The best prediction accuracy with higher than 97% and a maximum of 99.99% is related to the dynamic indirect GP that is shown in Figure 19. However, other combination methods have similar results. Additionally, the dynamic GP could realize 95% prediction of test data on average.

It is clear in Figure 20 that the only the dynamic indirect GP could decrease the PINAW in the test data prediction after the training step. The PINAW value of the test data by other models is almost variated from the values of training data.

The values of IS by the dynamic indirect GP are closer to zero in comparison to the other methods, especially in the test step results of the static GP, indirect GP, and direct GP. Therefore, based on the information in Figure 21, the best manner is the dynamic indirect GP.

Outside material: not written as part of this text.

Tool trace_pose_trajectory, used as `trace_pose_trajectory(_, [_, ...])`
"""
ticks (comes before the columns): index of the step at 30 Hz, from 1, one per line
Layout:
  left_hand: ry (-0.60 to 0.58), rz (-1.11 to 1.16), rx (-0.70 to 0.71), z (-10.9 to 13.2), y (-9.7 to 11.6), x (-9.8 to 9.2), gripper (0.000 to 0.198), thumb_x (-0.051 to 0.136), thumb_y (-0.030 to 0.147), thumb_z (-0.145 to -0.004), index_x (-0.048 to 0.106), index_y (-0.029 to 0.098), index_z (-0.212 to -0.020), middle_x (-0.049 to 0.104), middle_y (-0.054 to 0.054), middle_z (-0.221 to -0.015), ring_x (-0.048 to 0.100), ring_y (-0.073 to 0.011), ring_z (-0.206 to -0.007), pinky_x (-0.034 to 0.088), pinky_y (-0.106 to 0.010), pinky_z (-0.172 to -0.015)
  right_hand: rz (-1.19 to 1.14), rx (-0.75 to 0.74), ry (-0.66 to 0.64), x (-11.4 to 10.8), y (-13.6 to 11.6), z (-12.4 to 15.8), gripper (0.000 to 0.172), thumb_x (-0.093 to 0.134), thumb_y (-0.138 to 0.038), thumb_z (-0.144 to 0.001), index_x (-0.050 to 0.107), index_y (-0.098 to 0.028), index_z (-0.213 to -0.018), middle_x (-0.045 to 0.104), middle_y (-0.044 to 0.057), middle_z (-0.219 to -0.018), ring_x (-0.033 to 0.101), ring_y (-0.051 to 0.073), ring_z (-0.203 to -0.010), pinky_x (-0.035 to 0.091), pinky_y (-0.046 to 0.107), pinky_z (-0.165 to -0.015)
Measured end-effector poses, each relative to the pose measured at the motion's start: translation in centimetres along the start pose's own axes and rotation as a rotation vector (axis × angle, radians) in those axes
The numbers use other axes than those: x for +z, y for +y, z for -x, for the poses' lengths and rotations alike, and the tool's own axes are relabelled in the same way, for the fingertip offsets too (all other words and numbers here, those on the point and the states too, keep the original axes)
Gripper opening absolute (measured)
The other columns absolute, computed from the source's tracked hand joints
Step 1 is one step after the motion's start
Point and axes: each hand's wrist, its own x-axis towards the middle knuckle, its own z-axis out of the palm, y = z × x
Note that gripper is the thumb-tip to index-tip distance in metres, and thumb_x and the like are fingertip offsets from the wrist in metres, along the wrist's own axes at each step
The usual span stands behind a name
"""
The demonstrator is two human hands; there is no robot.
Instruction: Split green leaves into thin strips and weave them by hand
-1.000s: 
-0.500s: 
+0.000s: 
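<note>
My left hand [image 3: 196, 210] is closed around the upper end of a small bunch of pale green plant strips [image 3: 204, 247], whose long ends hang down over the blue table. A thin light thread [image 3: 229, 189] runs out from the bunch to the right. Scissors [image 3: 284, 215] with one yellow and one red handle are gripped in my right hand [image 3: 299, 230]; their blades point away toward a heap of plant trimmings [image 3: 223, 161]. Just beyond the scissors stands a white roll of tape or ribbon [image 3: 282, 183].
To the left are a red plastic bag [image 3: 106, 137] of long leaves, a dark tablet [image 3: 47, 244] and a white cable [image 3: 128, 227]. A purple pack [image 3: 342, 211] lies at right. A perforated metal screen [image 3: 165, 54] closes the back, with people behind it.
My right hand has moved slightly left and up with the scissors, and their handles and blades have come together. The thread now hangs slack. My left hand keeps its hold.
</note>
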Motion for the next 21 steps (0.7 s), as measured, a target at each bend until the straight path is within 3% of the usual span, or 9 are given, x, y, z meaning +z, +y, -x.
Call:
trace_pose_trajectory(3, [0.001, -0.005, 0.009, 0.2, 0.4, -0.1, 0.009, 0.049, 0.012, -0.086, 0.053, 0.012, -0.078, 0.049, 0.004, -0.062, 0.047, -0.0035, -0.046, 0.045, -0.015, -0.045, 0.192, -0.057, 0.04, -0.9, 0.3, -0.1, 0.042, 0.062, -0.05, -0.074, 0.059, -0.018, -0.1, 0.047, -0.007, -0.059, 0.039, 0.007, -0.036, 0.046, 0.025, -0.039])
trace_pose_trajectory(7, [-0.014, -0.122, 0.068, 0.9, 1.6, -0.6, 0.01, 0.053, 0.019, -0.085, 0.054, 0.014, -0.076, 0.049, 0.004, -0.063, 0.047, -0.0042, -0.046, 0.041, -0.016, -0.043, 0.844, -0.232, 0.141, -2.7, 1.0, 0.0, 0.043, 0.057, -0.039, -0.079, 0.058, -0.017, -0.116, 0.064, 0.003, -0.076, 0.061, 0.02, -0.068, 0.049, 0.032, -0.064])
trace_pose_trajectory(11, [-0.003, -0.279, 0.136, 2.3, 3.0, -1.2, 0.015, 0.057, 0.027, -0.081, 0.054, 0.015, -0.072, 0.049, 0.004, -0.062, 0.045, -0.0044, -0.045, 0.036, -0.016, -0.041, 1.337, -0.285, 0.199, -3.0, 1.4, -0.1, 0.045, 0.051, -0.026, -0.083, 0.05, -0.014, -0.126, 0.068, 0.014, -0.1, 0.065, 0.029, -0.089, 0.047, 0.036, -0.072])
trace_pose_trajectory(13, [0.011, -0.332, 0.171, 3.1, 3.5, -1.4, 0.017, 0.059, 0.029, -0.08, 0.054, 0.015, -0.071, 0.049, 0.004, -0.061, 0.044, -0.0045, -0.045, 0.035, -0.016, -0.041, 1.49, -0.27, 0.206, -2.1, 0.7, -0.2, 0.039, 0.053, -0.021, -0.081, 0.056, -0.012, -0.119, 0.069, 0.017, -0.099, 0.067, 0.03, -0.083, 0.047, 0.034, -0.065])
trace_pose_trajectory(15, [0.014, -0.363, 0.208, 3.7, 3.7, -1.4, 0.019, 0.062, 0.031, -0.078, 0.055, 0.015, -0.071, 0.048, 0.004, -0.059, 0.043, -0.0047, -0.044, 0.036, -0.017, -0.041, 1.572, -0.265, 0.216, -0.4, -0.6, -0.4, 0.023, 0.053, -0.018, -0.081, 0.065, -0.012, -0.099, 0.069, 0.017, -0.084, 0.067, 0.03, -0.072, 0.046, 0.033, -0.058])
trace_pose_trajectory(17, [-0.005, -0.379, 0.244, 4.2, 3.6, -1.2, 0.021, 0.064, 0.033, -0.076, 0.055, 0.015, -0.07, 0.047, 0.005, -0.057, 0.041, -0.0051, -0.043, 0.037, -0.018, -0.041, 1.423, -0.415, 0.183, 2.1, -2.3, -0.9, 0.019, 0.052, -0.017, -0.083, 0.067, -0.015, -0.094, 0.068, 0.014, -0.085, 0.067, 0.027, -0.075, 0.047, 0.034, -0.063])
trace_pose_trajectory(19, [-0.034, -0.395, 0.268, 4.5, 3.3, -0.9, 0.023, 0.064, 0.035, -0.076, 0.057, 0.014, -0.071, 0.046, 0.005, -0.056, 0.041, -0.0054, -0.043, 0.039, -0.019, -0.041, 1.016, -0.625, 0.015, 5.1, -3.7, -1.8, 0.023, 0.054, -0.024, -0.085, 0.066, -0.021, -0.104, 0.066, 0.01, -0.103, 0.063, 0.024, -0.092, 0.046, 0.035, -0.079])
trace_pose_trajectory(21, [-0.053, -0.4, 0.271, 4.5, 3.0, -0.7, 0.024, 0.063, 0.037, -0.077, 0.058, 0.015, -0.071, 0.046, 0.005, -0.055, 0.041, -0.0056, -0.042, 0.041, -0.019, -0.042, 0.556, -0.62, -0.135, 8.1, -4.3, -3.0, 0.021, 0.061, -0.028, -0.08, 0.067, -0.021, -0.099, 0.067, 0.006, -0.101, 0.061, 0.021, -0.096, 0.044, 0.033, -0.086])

Finally, Figure 22 shows the values of TIC. In this figure, the lowest results, which are close to zero, only appear in the dynamic indirect GP results. For example, the TIC values for the spring of the test step are 0.49 and 0.25 related to the static direct GP and the dynamic GP, respectively; however, they are higher than 0.07, which is the value obtained by the dynamic indirect GP. Other examples can be found in all seasons when the ability of the dynamic indirect GP is higher than other methods, especially individual models.

5. Conclusions

In this paper, firstly, various models of GP as dynamic, static, direct, and indirect are considered, and their combinations are proposed to forecast the EP of two electricity markets in the US and Spain. The GP is a robust stochastic method that could be reformed into time series problems. In this paper, six CFs are used to validate the training and testing data. In addition, the time series of both the training data and the testing data are decomposed into the main and harmonics components, and the multi-prediction is applied in this paper to increase the accuracy. The results obtained by different methods are evaluated using various metrics and the best method is introduced as the dynamic indirect GP. Its error is close to zero, which shows the robustness of the proposed model. Moreover, the results show that the accuracy of combination models of GP is better than the individual models by at least 1–5%. Moreover, the dynamic GP is better than other the individual models. Moreover, the results of SVM are also rendered and have similar results to the direct GP. The forecasting results show that if the time series of EP is uniform, a better accuracy will be obtained. This issue is supported by a comparison of the two different electricity markets. The results of the test step showed that the best of all methods is the dynamic indirect GP, which obtained the highest PICP (about 99% for both the US and Spain markets), and the lowest PINAW (about 9% for both the USA and Spain markets). In addition, in all results, the static GP is known to be the worst method, due to having the lowest PICP (about 90% for both the USA and Spain markets) and the highest PINAW (about 17% for both the USA and Spain markets).